938 resultados para electricity distribution network
Resumo:
Schedules can be built in a similar way to a human scheduler by using a set of rules that involve domain knowledge. This paper presents an Estimation of Distribution Algorithm (EDA) for the nurse scheduling problem, which involves choosing a suitable scheduling rule from a set for the assignment of each nurse. Unlike previous work that used Genetic Algorithms (GAs) to implement implicit learning, the learning in the proposed algorithm is explicit, i.e. we identify and mix building blocks directly. The EDA is applied to implement such explicit learning by building a Bayesian network of the joint distribution of solutions. The conditional probability of each variable in the network is computed according to an initial set of promising solutions. Subsequently, each new instance for each variable is generated by using the corresponding conditional probabilities, until all variables have been generated, i.e. in our case, a new rule string has been obtained.
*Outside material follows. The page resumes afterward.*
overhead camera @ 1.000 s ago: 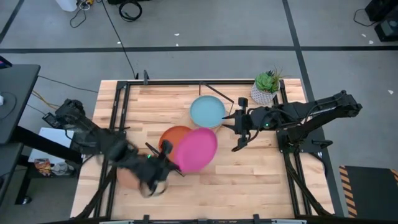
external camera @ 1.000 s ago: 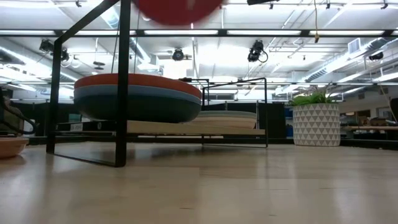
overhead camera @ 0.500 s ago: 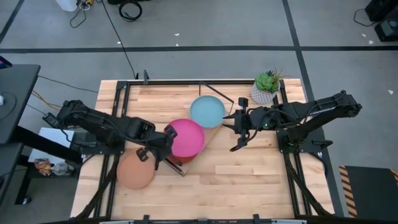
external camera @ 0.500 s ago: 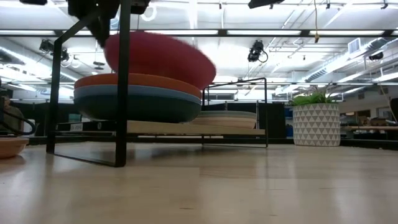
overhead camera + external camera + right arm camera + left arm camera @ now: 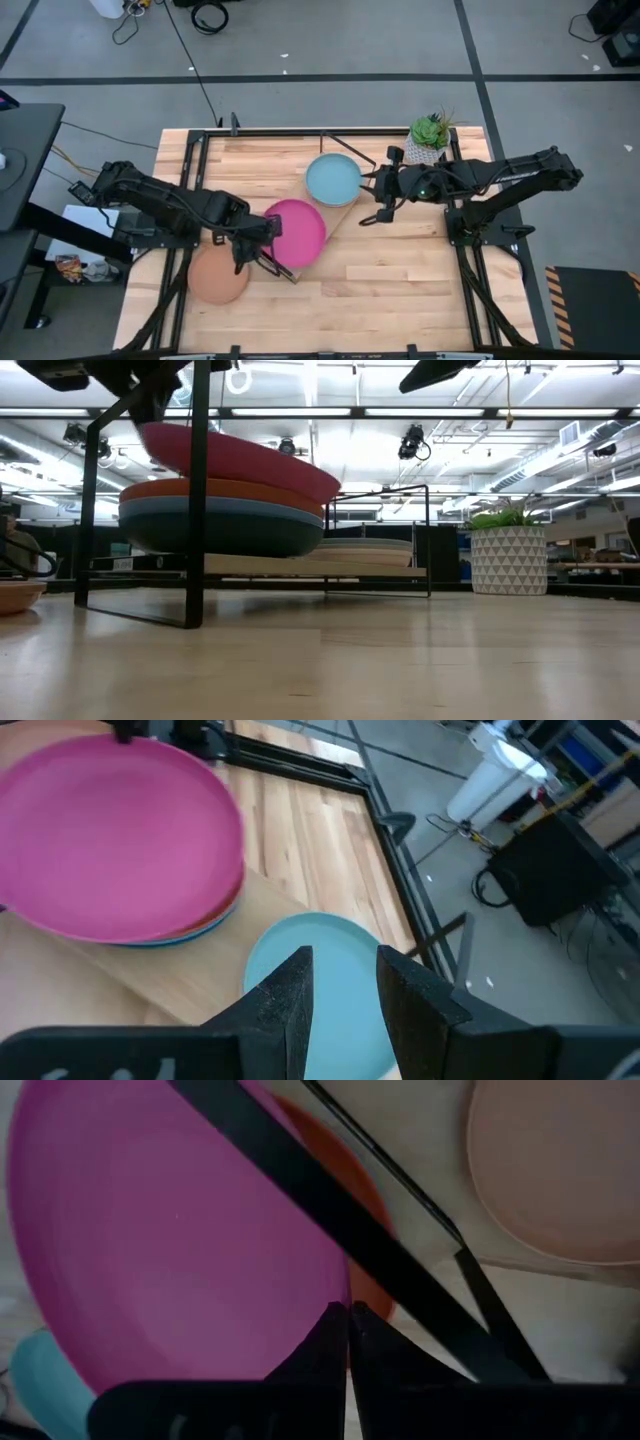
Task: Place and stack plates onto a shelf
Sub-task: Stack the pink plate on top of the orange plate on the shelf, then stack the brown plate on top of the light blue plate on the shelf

Another set of rule strings will be generated in this way, some of which will replace previous strings based on fitness selection. If stopping conditions are not met, the conditional probabilities for all nodes in the Bayesian network are updated again using the current set of promising rule strings. Computational results from 52 real data instances demonstrate the success of this approach. It is also suggested that the learning mechanism in the proposed approach might be suitable for other scheduling problems.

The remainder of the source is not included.